Publié le 14/03/2012 à 14:19

Note d'information

Le 13 mars 2012, vers 10h, un agent de l’Institut Laue-Langevin a été légèrement blessé au bras après qu’une déflagration s’est produite dans une boîte à gants.

L’Institut Laue-Langevin est un organisme de recherche international installé à Grenoble (38) : il abrite un réacteur à haut flux (RHF) neutronique de 57 MW, à eau lourde, qui produit des faisceaux de neutrons thermiques destinés à la recherche fondamentale, notamment dans les domaines de la physique du solide, de la physique neutronique et de la biologie moléculaire. Environ 500 personnes y travaillent.

Une boîte à gants est une enceinte étanche munie de gants de manipulation, permettant à des opérateurs d'intervenir en étant protégés vis-à-vis du risque de contamination.

La boîte à gants concernée par l’incident est installée dans le bâtiment du réacteur à haut flux et n’est pas directement liée à l’exploitation du réacteur. Cette boîte à gants est utilisée pour la manipulation d’échantillons radioactifs utilisés dans le cadre des activités de recherche de l’Institut. Elle ne contenait au moment de la déflagration aucun échantillon, mais était légèrement contaminée par des radioéléments.

Un agent de l’ILL procédait à des opérations de décontamination et utilisait à cette fin un solvant. Au cours de ces opérations, une déflagration s’est produite provoquant un départ de feu ainsi que la rupture du confinement de la boîte à gants. Le feu a pu être maîtrisé immédiatement par l’opérateur, à l'aide d'un extincteur.

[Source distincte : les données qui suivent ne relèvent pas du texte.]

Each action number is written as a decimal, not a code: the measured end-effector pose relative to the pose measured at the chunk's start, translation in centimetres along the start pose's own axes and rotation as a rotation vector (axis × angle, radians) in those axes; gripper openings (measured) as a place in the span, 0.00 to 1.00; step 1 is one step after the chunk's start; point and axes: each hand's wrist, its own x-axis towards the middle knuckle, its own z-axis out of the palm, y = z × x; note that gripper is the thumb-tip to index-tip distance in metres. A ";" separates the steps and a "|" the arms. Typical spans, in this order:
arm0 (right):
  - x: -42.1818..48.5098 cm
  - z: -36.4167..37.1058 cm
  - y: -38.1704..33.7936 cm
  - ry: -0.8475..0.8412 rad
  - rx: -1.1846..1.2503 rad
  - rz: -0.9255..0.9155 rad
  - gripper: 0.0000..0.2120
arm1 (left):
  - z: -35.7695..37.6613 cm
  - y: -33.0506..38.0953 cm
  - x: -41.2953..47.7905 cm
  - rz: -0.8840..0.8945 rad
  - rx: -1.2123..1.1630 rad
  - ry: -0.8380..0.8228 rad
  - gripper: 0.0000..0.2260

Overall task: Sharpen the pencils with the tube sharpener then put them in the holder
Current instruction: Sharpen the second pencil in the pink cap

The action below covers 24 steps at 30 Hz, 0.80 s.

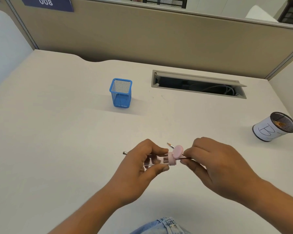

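My left hand [142, 168] grips the tube sharpener [159, 160], a clear tube with a pink cap whose lid is flipped open. My right hand [215, 164] pinches a dark pencil [186, 158] whose end is pushed into the pink cap. Another pencil [170, 145] lies on the desk behind my hands, its sharp tip pointing up-left, mostly hidden; a metal end [125, 153] shows to the left of my left hand. The blue mesh holder [120, 93] stands upright farther back, apart from both hands.
A black mesh cup wrapped in white paper [274, 126] stands at the right with shavings inside. An open cable slot [199, 85] is set in the desk [57, 132] behind. Beige partition walls close off the back and right.
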 end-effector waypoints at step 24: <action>-0.7 0.2 -0.8 0.049 -0.004 -0.010 0.13 | 0.5 -0.5 0.1 0.053 -0.001 0.007 0.08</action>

L'agent, légèrement brûlé au bras, a été emmené à l'infirmerie du site. Les contrôles radiologiques pratiqués ont montré l'absence de contamination. L’agent a pu reprendre son activité dans la journée.

Lors de l’événement, le réacteur en lui-même était à l'arrêt pour travaux et son combustible était entièrement déchargé. Le bâtiment réacteur a été évacué et ses ventilations ont été isolées. Une reconnaissance a montré que le départ de feu était bien éteint. Il n’y a pa eu de rejet à l’extérieur du bâtiment réacteur.

L'Autorité de sûreté nucléaire et l’inspection de travail ont procédé dès le 13 mars 2012 à une inspection réactive pour déterminer plus précisément les circonstances de cet événement.

Cet événement n’a eu aucune conséquence sur la sûreté du réacteur, ni sur la structure du bâtiment réacteur, ni sur l’environnement. Toutefois, en raison de l’absence d’analyse de risque formalisée préalablement à l’intervention, cet événement a été classé au niveau 1 sur l’échelle INES.